If there is anybody who could understand what it was like to be Brent or Keith Gretzky, it was Vic Howe.
"Being Gordie's brother was great," admitted Vic. "But trying to play like him, well, that was another story! At times there was a great deal of pressure on me. I know I put a lot of pressure on myself."
"There was never any doubt in my mind that Gordie was a better player than me. But it just seemed that every time I turned around, somebody was always comparing the two of us. It was just something I had to live with."
Vic recalled a specific incident back in Saskatoon with the WHL that he would relive in his career several times.
"I had a breakaway and I went in on goal but had some trouble putting the puck past the goalie." said Vic, who like Gordie played right wing. "I missed the shot. I got back over to the bench and sat down and our coach, Doug Bentley, stepped behind me and said 'Gordie wouldn't have missed that shot.' So it didn't matter what I did. It would never be good enough."
Vic Howe never seriously pursued a hockey career until his brother turned pro. Ironically, he likely never would have been given a shot at the NHL if he wasn't the brother of Gordie Howe.

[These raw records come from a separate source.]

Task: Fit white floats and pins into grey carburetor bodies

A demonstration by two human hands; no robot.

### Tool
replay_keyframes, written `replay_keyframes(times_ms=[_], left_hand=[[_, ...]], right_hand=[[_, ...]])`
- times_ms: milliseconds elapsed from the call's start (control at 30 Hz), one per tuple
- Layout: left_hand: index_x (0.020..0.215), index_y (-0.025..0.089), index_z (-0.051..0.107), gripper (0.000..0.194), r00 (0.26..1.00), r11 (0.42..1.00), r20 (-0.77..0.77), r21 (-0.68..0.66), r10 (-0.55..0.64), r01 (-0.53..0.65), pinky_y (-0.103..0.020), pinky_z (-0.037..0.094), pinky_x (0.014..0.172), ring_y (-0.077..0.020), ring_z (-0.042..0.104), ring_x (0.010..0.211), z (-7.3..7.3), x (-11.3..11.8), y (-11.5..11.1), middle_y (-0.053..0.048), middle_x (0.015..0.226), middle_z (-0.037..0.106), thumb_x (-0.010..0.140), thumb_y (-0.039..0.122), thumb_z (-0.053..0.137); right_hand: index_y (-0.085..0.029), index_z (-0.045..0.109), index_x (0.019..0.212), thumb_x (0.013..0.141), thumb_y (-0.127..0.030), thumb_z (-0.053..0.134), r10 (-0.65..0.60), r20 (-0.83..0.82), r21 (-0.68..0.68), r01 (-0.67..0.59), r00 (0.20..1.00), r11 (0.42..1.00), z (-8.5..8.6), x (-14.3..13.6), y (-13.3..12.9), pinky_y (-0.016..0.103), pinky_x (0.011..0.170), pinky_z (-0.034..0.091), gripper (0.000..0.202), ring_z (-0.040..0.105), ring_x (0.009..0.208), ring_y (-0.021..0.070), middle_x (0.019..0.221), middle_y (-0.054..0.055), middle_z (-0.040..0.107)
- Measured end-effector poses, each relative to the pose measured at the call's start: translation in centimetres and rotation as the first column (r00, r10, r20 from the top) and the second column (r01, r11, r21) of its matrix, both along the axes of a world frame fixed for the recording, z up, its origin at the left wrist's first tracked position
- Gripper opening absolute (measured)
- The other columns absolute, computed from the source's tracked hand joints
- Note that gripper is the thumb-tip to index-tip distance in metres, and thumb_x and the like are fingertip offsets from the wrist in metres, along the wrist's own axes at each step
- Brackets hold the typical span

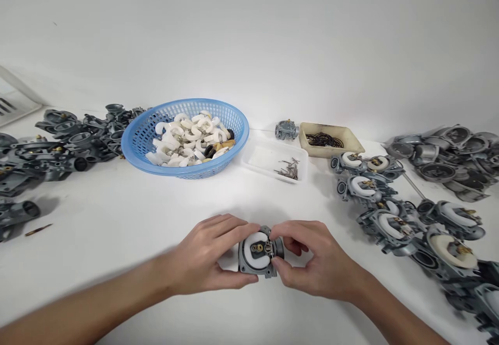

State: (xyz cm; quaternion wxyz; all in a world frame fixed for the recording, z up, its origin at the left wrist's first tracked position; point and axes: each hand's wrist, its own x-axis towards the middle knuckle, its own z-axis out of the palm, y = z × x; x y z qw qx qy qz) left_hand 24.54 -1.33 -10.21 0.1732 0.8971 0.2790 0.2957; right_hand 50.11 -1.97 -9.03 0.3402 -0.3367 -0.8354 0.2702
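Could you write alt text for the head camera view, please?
A left hand holds a grey metal part with a white C-shaped piece while a right hand touches it, over a white table. Behind are a blue basket of mostly white pieces and a small tray of thin metal pins, with more metal parts left and right.

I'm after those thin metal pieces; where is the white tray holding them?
In the head view, the white tray sits beyond the held carburetor, just right of centre, between the blue basket on its left and the beige tray on its right.
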Motion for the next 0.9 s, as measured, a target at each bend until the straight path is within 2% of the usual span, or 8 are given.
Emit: replay_keyframes(times_ms=[233,567,900], left_hand=[[0.141,0.022,0.050,0.061,1.000,1.000,0.013,-0.004,-0.007,0.007,-0.036,0.060,0.084,-0.0250,0.073,0.094,0.01,0.06,0.05,-0.011,0.109,0.074,0.090,0.048,0.073],[0.139,0.021,0.050,0.060,1.000,1.000,0.004,-0.019,-0.001,0.001,-0.036,0.060,0.085,-0.0249,0.073,0.096,0.01,0.09,-0.06,-0.011,0.111,0.074,0.091,0.049,0.072],[0.138,0.021,0.050,0.061,1.000,1.000,-0.025,-0.018,-0.001,0.000,-0.037,0.060,0.085,-0.0260,0.072,0.096,0.12,-0.06,0.02,-0.011,0.110,0.073,0.089,0.049,0.073]], right_hand=[[-0.023,0.061,0.100,0.078,-0.015,0.062,-0.013,0.011,0.057,0.012,1.000,0.998,-0.03,-0.08,-0.04,0.022,0.054,0.037,0.024,0.042,0.054,0.0094,0.064,-0.008,0.045],[-0.024,0.060,0.100,0.077,-0.014,0.060,-0.013,0.029,0.051,0.011,0.999,0.999,0.17,-0.10,0.13,0.022,0.052,0.037,0.024,0.041,0.053,0.0097,0.063,-0.008,0.043],[-0.024,0.060,0.103,0.080,-0.015,0.059,-0.022,0.036,0.147,0.016,0.999,0.989,0.45,-0.26,0.06,0.024,0.058,0.043,0.025,0.047,0.053,0.0103,0.064,-0.007,0.050]])
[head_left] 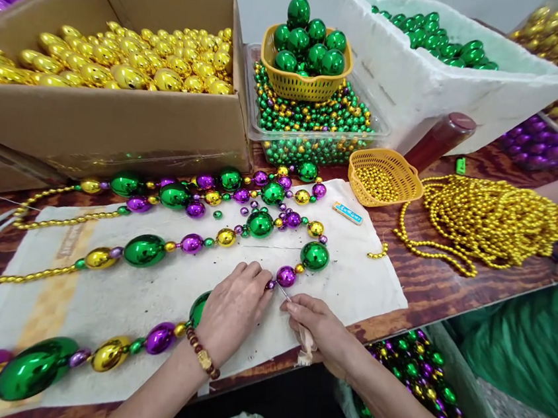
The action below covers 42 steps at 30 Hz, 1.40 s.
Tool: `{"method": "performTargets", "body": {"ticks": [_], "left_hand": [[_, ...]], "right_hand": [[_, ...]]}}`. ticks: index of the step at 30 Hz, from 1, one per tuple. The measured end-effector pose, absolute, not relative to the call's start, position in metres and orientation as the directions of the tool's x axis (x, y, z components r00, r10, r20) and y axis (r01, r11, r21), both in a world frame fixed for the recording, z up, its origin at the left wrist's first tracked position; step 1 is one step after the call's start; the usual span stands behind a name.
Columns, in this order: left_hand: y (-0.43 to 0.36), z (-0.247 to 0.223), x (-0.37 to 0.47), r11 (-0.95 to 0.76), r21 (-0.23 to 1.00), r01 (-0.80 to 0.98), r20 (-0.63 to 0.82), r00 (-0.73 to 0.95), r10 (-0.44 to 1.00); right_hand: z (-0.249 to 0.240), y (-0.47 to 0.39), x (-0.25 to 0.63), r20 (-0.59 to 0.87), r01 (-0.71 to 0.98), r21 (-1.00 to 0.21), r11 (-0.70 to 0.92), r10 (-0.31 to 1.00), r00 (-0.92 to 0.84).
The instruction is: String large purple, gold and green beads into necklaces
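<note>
A bead garland [159,339] of shiny purple, green and gold balls curves across the white cloth [139,307]. My left hand [236,307], wearing a bead bracelet, lies over it with fingers bent, pinching the strand at a small purple bead [270,284]. My right hand [319,326] grips a thin pointed metal tool [283,292], whose pale, wrapped-looking handle [305,345] shows below the fingers. The tool's tip meets the strand beside a larger purple bead [286,276]. A big green bead [314,256] lies just beyond. My left hand hides part of the garland.
Behind stand a carton [117,132] of gold beads, a clear tub [311,132] of small beads and a white foam box [395,95]. At right are a yellow basket [402,175], gold bead strings [497,219] and a red-brown jar [438,142]. Loose beads lie mid-cloth.
</note>
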<state>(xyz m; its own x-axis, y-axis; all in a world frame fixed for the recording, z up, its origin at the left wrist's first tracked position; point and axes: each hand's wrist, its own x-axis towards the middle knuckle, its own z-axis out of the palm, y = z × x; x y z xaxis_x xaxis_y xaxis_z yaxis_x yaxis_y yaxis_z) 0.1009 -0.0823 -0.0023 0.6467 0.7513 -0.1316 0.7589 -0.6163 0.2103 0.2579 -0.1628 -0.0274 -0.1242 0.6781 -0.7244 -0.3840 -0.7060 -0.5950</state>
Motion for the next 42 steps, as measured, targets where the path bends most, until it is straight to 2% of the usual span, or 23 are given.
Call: {"method": "performTargets", "body": {"ticks": [8,13,17,20,23,26,34,42], "left_hand": [[-0.082,-0.002,0.102,-0.627,0.210,0.750,-0.141,0.658,0.740],[-0.081,-0.003,0.100,-0.626,0.251,0.739,-0.134,0.667,0.733],[-0.078,-0.002,0.097,-0.609,0.326,0.723,-0.166,0.678,0.716],[-0.076,-0.001,0.097,-0.589,0.371,0.718,-0.173,0.676,0.716],[-0.076,-0.003,0.098,-0.574,0.374,0.729,-0.161,0.660,0.734],[-0.077,-0.004,0.098,-0.564,0.367,0.739,-0.155,0.647,0.747],[-0.079,-0.004,0.097,-0.551,0.383,0.741,-0.172,0.643,0.746],[-0.083,-0.005,0.099,-0.574,0.341,0.744,-0.146,0.645,0.750]], "right_hand": [[-0.029,-0.167,0.248,-0.733,-0.458,-0.569,-0.683,0.674,-0.093],[-0.024,-0.167,0.248,-0.712,-0.537,-0.524,-0.661,0.686,-0.149],[-0.024,-0.166,0.253,-0.720,-0.503,-0.535,-0.679,0.678,-0.148],[-0.025,-0.166,0.260,-0.692,-0.485,-0.536,-0.691,0.689,-0.216],[-0.025,-0.166,0.266,-0.662,-0.487,-0.510,-0.709,0.685,-0.304],[-0.024,-0.168,0.266,-0.660,-0.485,-0.502,-0.716,0.680,-0.320],[-0.028,-0.168,0.255,-0.682,-0.478,-0.530,-0.700,0.687,-0.251],[-0.023,-0.162,0.251,-0.681,-0.441,-0.596,-0.671,0.713,-0.166]]}}
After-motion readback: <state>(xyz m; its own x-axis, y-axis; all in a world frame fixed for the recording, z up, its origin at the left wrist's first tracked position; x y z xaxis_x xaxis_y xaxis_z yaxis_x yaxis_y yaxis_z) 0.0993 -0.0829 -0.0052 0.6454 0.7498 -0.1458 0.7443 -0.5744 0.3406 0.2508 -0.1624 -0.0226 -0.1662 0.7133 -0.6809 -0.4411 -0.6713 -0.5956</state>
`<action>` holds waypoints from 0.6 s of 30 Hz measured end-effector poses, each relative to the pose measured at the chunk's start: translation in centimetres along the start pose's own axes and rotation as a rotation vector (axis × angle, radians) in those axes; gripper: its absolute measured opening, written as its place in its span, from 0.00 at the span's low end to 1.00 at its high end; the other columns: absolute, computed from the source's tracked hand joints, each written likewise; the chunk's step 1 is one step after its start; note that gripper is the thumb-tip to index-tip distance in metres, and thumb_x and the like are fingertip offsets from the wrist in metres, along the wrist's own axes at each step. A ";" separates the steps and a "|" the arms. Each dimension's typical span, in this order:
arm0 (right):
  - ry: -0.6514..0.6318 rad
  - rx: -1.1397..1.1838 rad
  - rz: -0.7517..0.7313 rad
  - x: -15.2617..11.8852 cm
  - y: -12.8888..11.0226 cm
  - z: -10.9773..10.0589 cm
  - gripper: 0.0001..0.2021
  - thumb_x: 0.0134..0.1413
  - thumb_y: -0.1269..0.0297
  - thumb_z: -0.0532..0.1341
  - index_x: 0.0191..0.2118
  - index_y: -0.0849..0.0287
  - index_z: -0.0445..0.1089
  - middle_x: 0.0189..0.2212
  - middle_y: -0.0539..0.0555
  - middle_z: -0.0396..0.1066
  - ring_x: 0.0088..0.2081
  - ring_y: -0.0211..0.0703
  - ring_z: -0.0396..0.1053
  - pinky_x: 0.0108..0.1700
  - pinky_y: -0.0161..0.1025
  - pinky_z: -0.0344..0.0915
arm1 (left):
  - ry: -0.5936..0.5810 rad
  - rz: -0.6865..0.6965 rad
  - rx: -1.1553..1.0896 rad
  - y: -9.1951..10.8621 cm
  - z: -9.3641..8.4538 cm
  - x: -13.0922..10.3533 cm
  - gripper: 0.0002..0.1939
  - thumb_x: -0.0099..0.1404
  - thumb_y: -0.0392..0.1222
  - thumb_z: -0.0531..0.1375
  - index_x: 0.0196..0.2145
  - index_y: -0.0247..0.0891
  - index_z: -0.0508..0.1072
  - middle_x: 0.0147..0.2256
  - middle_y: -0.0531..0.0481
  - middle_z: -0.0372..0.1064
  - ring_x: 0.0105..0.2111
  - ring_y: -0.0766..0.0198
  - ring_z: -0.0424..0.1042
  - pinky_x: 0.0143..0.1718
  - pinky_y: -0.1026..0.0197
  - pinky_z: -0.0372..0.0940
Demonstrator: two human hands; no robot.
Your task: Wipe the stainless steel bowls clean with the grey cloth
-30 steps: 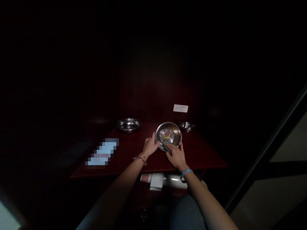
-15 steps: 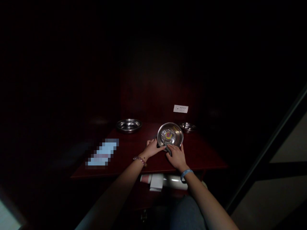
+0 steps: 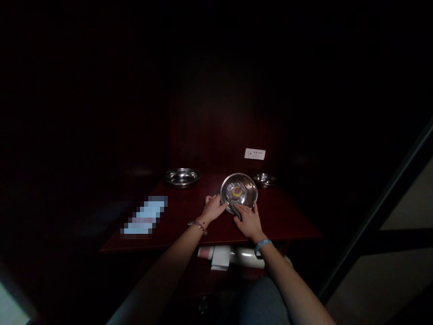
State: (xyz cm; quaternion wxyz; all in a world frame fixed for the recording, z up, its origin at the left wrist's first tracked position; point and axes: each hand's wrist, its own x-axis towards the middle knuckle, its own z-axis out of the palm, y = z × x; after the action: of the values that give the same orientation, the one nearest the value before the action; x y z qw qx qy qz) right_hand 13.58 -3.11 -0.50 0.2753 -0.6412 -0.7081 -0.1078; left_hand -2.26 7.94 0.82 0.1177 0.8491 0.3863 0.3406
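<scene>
A shiny steel bowl [image 3: 248,187] with a round yellow and red sticker on its inner bottom is tilted up toward me above the tabletop. My left hand [image 3: 213,209] grips its lower left rim, with some fingers hidden behind it. My right hand [image 3: 250,222] is closed over a grey cloth [image 3: 236,211], pressed onto the lower rim. One of its fingers reaches along the right side of the bowl. Most of the cloth is hidden under the fingers.
A wide steel dish [image 3: 182,177] sits at the back left of the dark red table [image 3: 189,203], and a smaller steel bowl [image 3: 264,180] at the back right. A blurred-out bright rectangle [image 3: 145,217] lies left. Paper cups [image 3: 205,253] rest on the shelf below. A socket [image 3: 255,154] is on the wall.
The bowl has turned and shifted slightly left. My right hand and the cloth have moved a little left along the rim, and my left thumb has drawn back from the cloth.
</scene>
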 end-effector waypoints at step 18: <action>0.004 0.008 -0.005 0.0 0.1 0.0 0.22 0.58 0.60 0.55 0.58 0.50 0.65 0.56 0.53 0.69 0.58 0.46 0.64 0.68 0.55 0.26 | 0.123 -0.065 0.030 0.0 -0.5 0.1 0.19 0.72 0.52 0.44 0.49 0.41 0.65 0.41 0.45 0.74 0.45 0.56 0.71 0.51 0.54 0.53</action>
State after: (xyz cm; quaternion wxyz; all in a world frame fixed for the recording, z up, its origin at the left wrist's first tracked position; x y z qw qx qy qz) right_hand 13.63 -3.09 -0.55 0.2792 -0.6379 -0.7097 -0.1070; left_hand -2.50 7.99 1.27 0.0920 0.8150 0.4254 0.3824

Vic played parts of 3 seasons with the New York Rangers - 33 games in total - and scoring 3 goals and 7 points. His biggest highlight was getting a chance to play against Detroit and his brother.
"I can remember playing against Gordie a couple of times. I even recall lining up against him and then having to go into the corner against him for a puck. He took it easy on me and didn't give me any of the elbows he is famous for!"
"The second time I played the Wings was an amazing time because I scored the tying goal in the third period. When the goal went in, Gordie was sitting on the bench and let out a 'Yeah!'"
When he wasn't making a rare appearance with the Rangers, Vic bounced around the minor league circuit. He played in 6 different leagues ranging from Nelson British Columbia to the British Isles - where he played with the Harringay Racers.
Vic returned to Canada and became a constable for the Canadian National Railway in Moncton, New Brunswick.